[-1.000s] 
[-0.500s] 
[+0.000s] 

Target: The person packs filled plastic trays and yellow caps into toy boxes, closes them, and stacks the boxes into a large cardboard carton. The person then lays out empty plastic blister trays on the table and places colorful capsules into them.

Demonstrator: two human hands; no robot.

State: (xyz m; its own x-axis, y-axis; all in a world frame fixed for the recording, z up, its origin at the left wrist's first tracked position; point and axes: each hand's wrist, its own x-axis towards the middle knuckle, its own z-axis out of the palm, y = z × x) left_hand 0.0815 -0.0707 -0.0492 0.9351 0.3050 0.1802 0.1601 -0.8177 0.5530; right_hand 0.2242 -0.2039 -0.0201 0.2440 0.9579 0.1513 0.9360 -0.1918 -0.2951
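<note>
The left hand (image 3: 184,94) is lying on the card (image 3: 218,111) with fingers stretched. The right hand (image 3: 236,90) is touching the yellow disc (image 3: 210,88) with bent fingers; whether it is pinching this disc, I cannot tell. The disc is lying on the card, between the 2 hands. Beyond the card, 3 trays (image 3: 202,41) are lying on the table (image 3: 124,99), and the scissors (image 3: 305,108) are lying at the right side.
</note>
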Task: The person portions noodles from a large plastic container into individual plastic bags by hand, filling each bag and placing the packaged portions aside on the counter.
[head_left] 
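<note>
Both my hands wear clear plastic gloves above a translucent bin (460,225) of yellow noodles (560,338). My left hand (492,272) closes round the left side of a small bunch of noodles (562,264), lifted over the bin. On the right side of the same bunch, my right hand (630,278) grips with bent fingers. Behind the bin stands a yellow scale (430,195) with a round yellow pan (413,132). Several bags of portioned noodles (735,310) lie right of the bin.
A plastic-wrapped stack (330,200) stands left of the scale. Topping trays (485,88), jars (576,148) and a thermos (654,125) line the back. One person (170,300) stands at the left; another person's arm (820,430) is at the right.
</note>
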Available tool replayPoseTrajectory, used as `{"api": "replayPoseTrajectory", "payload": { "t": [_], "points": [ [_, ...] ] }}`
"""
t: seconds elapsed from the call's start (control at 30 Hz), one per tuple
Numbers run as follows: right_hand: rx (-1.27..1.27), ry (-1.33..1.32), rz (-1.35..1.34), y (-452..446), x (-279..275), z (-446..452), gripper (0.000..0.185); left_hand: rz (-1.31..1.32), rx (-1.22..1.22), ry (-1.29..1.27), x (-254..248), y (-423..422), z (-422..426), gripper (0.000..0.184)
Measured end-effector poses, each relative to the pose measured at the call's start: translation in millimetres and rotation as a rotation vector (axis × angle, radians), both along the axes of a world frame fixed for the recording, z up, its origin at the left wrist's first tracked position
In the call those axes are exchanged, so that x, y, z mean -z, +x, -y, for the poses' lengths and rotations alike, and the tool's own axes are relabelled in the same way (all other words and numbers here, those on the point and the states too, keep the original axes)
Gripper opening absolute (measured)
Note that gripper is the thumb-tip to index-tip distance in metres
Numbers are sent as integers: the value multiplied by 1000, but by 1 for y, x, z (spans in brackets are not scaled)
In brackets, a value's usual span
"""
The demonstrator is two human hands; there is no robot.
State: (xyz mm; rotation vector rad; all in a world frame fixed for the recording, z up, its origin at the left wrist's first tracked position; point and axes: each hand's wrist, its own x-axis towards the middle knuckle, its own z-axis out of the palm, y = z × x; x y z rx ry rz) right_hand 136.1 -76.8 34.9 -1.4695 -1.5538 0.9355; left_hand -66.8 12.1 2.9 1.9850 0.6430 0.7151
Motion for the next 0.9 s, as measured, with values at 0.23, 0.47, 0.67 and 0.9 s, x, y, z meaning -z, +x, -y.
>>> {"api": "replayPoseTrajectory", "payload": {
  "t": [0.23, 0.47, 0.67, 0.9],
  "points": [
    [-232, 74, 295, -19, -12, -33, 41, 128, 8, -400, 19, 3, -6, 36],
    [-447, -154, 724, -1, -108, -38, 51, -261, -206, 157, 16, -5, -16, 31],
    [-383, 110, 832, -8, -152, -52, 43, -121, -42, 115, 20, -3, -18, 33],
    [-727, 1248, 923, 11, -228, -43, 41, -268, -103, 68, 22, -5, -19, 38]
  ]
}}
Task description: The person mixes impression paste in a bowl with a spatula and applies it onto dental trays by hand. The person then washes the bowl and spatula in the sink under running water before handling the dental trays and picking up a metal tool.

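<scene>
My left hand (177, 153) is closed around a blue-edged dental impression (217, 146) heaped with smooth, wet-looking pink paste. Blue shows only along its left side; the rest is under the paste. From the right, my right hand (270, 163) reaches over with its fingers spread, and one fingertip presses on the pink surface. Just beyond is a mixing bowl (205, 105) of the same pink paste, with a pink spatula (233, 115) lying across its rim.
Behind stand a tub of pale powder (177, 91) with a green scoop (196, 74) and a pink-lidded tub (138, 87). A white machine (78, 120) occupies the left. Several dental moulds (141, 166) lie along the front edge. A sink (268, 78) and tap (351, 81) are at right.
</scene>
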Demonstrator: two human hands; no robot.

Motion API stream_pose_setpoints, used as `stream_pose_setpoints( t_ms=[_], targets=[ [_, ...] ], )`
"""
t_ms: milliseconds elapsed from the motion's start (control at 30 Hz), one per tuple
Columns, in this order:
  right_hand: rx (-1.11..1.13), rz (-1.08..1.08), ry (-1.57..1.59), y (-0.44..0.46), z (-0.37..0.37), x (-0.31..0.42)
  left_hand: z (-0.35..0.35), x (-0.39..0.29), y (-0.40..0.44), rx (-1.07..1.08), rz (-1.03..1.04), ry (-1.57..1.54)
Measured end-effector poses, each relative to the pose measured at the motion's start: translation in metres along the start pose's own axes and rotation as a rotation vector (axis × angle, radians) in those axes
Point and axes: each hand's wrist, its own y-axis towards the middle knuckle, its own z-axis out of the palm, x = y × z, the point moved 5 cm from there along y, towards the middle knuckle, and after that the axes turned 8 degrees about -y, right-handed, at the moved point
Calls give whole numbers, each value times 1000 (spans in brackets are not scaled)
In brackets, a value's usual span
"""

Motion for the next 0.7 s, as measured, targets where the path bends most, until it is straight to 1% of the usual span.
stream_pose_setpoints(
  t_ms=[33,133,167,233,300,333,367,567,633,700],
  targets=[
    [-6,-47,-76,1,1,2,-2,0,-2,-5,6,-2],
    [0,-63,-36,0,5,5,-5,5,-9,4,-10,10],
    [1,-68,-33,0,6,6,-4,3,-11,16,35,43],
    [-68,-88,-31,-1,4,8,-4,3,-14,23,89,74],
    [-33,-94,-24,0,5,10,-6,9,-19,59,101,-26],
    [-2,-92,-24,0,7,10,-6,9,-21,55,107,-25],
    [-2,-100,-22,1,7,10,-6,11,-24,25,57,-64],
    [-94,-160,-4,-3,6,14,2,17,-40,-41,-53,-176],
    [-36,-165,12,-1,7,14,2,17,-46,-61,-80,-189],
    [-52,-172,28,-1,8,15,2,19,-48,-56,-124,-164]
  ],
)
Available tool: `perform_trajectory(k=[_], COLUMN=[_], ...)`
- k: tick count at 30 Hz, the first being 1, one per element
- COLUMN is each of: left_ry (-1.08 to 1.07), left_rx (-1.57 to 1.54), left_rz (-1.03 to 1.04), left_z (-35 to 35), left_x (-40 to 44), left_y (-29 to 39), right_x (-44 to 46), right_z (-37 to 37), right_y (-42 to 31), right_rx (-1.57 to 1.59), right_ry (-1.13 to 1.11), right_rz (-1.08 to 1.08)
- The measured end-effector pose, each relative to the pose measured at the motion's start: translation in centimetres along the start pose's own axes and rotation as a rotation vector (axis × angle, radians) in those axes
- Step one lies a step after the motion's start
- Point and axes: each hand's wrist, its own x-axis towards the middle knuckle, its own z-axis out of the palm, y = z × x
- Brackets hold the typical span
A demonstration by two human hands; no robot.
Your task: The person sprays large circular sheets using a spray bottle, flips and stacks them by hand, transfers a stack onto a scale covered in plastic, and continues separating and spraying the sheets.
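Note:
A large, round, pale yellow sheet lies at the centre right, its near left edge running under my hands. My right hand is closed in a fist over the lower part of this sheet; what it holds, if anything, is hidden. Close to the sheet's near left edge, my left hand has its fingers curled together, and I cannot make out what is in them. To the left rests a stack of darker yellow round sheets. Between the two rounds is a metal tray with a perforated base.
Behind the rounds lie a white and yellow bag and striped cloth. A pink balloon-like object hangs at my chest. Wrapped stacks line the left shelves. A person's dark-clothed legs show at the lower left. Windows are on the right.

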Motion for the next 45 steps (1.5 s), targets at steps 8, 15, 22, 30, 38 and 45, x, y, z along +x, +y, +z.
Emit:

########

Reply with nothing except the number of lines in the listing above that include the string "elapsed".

2